Les deux véhicules
étaient postés à la hauteur du premier carrefour en sortant de la digue. Ils
nous ont pris en chasse dès que nous avons tourné à droite derrière notre ami
russe. Que peuvent-ils tenter sur cet ahurissant boulevard à deux fois cinq
voies ? Même dans une circulation aussi calme, une attaque en pleine ville
tiendrait de l’inconscience. La police émiratie ne pardonne pas.
— Ralentis un peu
jusqu’à ce que l’un d’eux vienne à ma hauteur, Duncan.
Question ralentir, mon Lowlander
ne fait pas dans la finesse et écrase d’un coup la pédale de frein. Le premier
Range dans un écart sur la gauche nous évite de justesse, pendant que le
deuxième se place où je l’espérais.
Immédiatement, son pneu
avant éclate dans un bruit de tonnerre. J’avoue être responsable des deux évènements.

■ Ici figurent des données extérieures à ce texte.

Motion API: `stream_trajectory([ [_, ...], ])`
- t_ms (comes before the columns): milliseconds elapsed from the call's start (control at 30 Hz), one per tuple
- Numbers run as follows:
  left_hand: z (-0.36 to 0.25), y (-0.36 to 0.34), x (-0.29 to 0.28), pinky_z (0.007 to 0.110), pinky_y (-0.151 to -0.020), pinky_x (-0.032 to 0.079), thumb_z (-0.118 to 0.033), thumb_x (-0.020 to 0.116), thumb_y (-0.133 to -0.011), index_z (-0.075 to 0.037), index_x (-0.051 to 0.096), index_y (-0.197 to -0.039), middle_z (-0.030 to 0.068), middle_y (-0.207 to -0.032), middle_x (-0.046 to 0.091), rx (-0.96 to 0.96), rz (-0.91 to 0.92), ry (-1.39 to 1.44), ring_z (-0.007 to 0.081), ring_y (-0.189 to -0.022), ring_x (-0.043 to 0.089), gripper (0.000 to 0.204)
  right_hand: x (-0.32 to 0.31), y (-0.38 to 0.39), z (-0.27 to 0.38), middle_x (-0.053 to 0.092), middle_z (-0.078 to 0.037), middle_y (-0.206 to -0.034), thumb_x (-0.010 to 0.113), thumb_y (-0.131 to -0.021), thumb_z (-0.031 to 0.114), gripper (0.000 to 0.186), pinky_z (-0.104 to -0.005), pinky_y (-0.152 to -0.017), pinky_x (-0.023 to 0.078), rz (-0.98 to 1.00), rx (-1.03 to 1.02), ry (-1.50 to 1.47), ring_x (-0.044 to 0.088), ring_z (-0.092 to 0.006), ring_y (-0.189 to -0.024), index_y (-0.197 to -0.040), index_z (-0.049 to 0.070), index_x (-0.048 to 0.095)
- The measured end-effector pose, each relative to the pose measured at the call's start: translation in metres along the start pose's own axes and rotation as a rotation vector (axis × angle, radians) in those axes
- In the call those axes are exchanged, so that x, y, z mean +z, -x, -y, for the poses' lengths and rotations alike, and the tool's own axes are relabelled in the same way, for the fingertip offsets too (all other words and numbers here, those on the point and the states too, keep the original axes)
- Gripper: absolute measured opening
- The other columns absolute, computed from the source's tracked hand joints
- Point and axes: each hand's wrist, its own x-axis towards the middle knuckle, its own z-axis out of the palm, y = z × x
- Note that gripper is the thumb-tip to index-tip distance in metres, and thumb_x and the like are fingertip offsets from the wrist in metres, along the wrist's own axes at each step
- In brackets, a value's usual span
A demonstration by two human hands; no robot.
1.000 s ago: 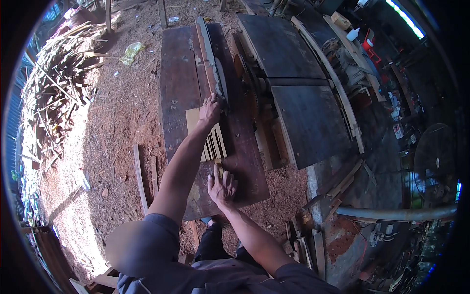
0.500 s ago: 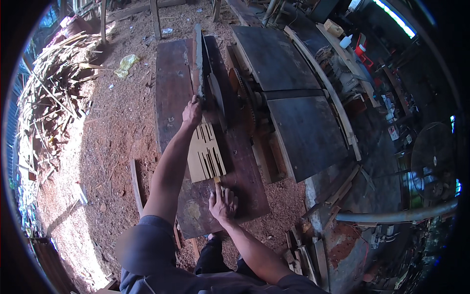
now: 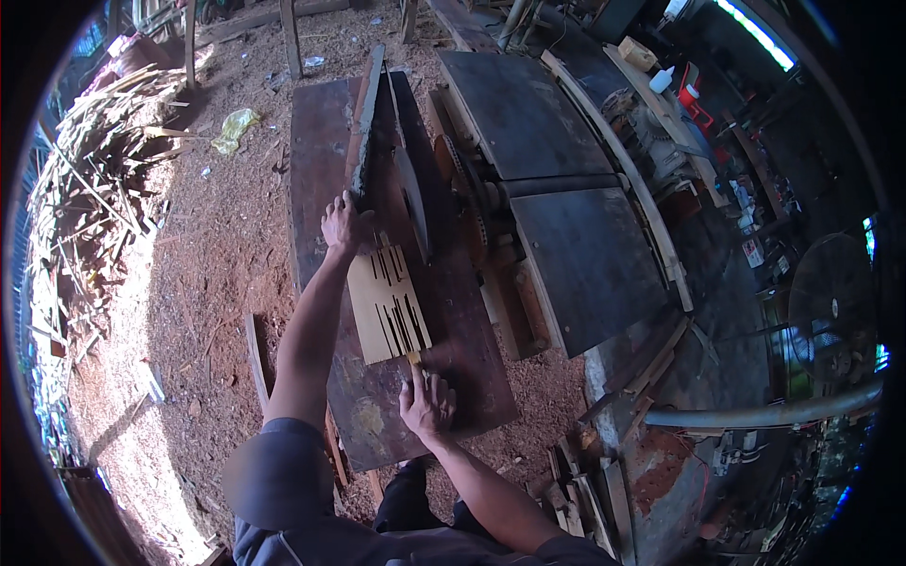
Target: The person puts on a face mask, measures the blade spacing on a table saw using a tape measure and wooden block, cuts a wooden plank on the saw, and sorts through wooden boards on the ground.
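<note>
A pale flat board [image 3: 370, 307] with several dark narrow slots lies on the dark saw table [image 3: 472, 377]. My left hand [image 3: 342, 224] is closed around the near end of a long fence bar [image 3: 366, 123], which slants away across the table. Close to the board's near edge, my right hand [image 3: 427, 406] has its fingers curled, with thumb and forefinger at a short yellowish wood strip [image 3: 414, 360]. That strip touches or nearly touches the board. Right of the fence bar, a dark curved blade [image 3: 412, 203] stands up from the table.
To the right are a toothed round blade [image 3: 462, 193] and two dark machine tables [image 3: 590, 269]. Wood scraps [image 3: 90, 189] are heaped at far left on the sawdust floor [image 3: 217, 255]. A grey pipe [image 3: 755, 415] and a round fan [image 3: 830, 302] stand at right.
The near end of the fence bar has swung left, away from the curved blade, with my left hand on it. The board and my right hand have shifted slightly nearer.
</note>
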Motion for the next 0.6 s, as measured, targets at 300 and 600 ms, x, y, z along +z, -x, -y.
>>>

L’éclatement du pneu, un projectile malencontreusement échappé de mon Walther
PPK. Le coup de tonnerre, la percussion malheureuse d’un projectile dans la
chambre de mon Walther PPK. Ce genre d’explosions peut passer inaperçu, surtout
s’il semble provenir d’un engin avec des roues de cette taille, mais j’avoue
que c’est un peu optimiste de l’espérer.
Le chauffeur, tout Russe
qu’il soit, ne peut éviter de se jeter dans le bas-côté. La conduite sur neige
en excès de vodka ne présente aucun intérêt pour se sortir de ce type de
situation, Yvan.
Aucune manifestation
d’une quelconque voiture verte et blanche de la police locale. Un miracle.
Par contre, j’ai peur que
la plaisanterie n’ait guère été appréciée par les occupants du deuxième Range. Sinon
pourquoi le passager ouvrirait-il sa vitre pour laisser dépasser un Scorpio
muni d’un volumineux chargeur ? Aucun sens de l’humour ces ruskoffs. Les
hostilités sont désormais déclarées et l’heure des essaims de guêpes furieuses
est arrivée. Sans capote cela risque vite de devenir désagréable. Notre engin a
beau posséder une taille démesurée et être propulsé par un imposant moteur de 7
litres, ses tôles ne sont pas vraiment plus épaisses que celles d’une « Clio
pas assez chère, mon fils », une épaisseur notoirement insuffisante face à
ce type de calibre.
Tout cela n’impressionne
guère mon Duncan qui dans une manœuvre d’une simplicité audacieuse vient nous
placer au niveau de la portière du chauffeur. Le 4x4 est haut, notre
décapotable basse. Si le tireur veut agir, il va devoir se faufiler entre les
sièges, ce qui n’a rien d’évident dans l’engin en question. Le confort de ses passagers
a été obtenu au détriment de leur transfert de l’avant vers l’arrière. À la
décharge du constructeur, la manœuvre n’est pas des plus courantes, même en
Russie.
Je vais de plus pouvoir
réitérer mon « opération tonnerre » version crevaison. Le sourire aux
lèvres, tout en fixant le chauffeur, je vise le pneu et presse la détente. Un
horrible grincement me répond. Enrayé.
De son côté, le conducteur
russe abaisse sa glace. Songe-t-il à m’offrir un ricanement bien mérité ? Pas
vraiment ! Avec lenteur il dégaine un discret .44 magnum canon long, digne d’un
mauvais opus de l’inspecteur Harry. L’homme n’a aucune hésitation et, comme son
héros, sort l’arme par l’ouverture dans la portière. Voilà qui risque de mettre
un terme à la chevauchée de la horde de chevaux — au nombre toujours inconnu
chez notre constructeur national — qui se cache sous notre capot.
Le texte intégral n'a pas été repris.